# Assignment
Find and copy each line of the data that includes "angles".

── Recorded data ──

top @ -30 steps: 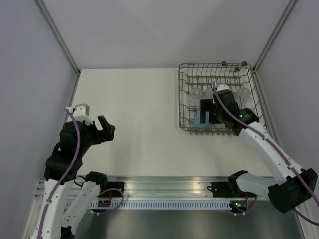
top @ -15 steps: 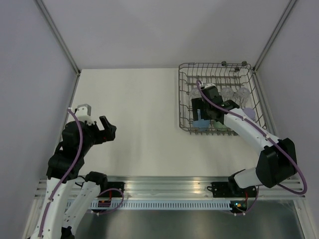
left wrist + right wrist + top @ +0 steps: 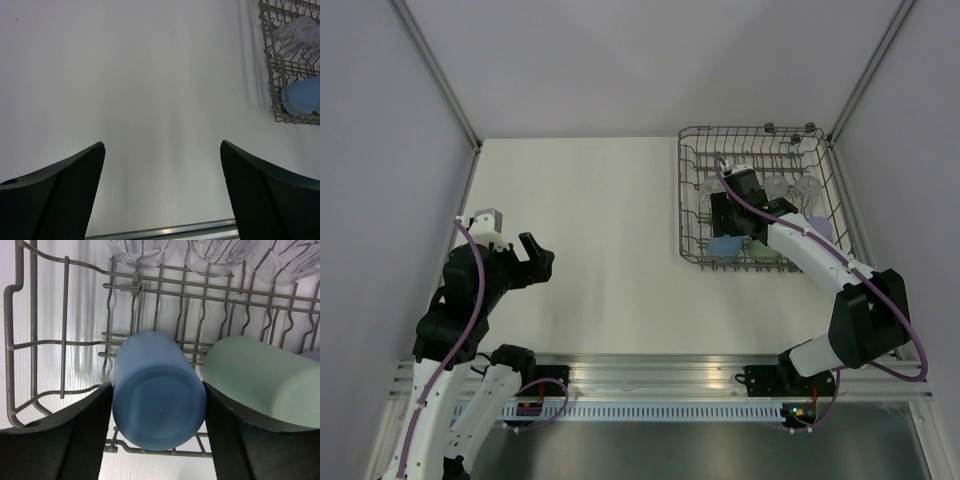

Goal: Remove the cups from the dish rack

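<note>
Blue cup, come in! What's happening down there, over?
Right claw straddling blue cup in dish rack, squeeze unconfirmed. Left claw open, empty, over table. Green cup crowds close beside. Over.

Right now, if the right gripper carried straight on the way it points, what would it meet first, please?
The blue cup in the dish rack: its base sits squarely between the right gripper's fingers in the wrist view. Whether the pads touch its sides is unclear.

White left arm: folded up near its base, wrist tilted forward.
Black left gripper: fingers wide apart.
White right arm: stretched forward and leftward, wrist pitched down.
Black right gripper: fingers spread wide.
</note>
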You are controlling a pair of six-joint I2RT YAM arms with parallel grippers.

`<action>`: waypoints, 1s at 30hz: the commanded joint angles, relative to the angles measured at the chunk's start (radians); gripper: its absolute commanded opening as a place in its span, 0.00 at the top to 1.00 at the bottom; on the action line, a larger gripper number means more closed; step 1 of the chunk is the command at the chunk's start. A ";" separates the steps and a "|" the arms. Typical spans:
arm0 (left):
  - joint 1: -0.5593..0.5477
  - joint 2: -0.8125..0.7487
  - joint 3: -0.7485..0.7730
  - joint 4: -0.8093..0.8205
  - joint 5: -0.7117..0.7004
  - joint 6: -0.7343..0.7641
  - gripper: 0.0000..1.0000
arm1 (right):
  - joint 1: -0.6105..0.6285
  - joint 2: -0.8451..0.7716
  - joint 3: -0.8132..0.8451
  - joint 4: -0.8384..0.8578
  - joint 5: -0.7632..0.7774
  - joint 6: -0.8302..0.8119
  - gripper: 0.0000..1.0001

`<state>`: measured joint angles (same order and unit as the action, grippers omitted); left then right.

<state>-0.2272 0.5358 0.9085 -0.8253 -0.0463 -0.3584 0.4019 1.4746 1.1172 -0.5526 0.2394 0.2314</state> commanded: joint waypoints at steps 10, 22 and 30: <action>-0.003 -0.011 -0.011 0.051 0.008 -0.027 0.00 | -0.005 -0.059 0.072 -0.046 0.003 -0.012 0.50; -0.004 0.004 0.020 0.075 0.121 -0.046 0.00 | -0.005 -0.183 0.194 -0.118 -0.069 -0.015 0.53; -0.004 0.041 -0.095 0.443 0.627 -0.313 0.00 | -0.005 -0.306 0.165 0.025 -0.443 0.054 0.59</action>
<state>-0.2272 0.5568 0.8635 -0.6167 0.2981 -0.4892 0.4000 1.2156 1.2732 -0.6308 0.0044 0.2379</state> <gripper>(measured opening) 0.993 0.702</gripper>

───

# Response box
`<action>`: waypoints, 1s at 30hz: the commanded joint angles, relative to the angles measured at the chunk's start (radians); gripper: its absolute commanded opening as a place in its span, 0.00 at the top to 1.00 at the bottom; on the action line, a larger gripper number means more closed; step 1 of the chunk is the command at the chunk's start. A ";" separates the steps and a "|" the arms. Typical spans:
`<state>`: measured joint angles (same order and unit as the action, grippers omitted); left then right.

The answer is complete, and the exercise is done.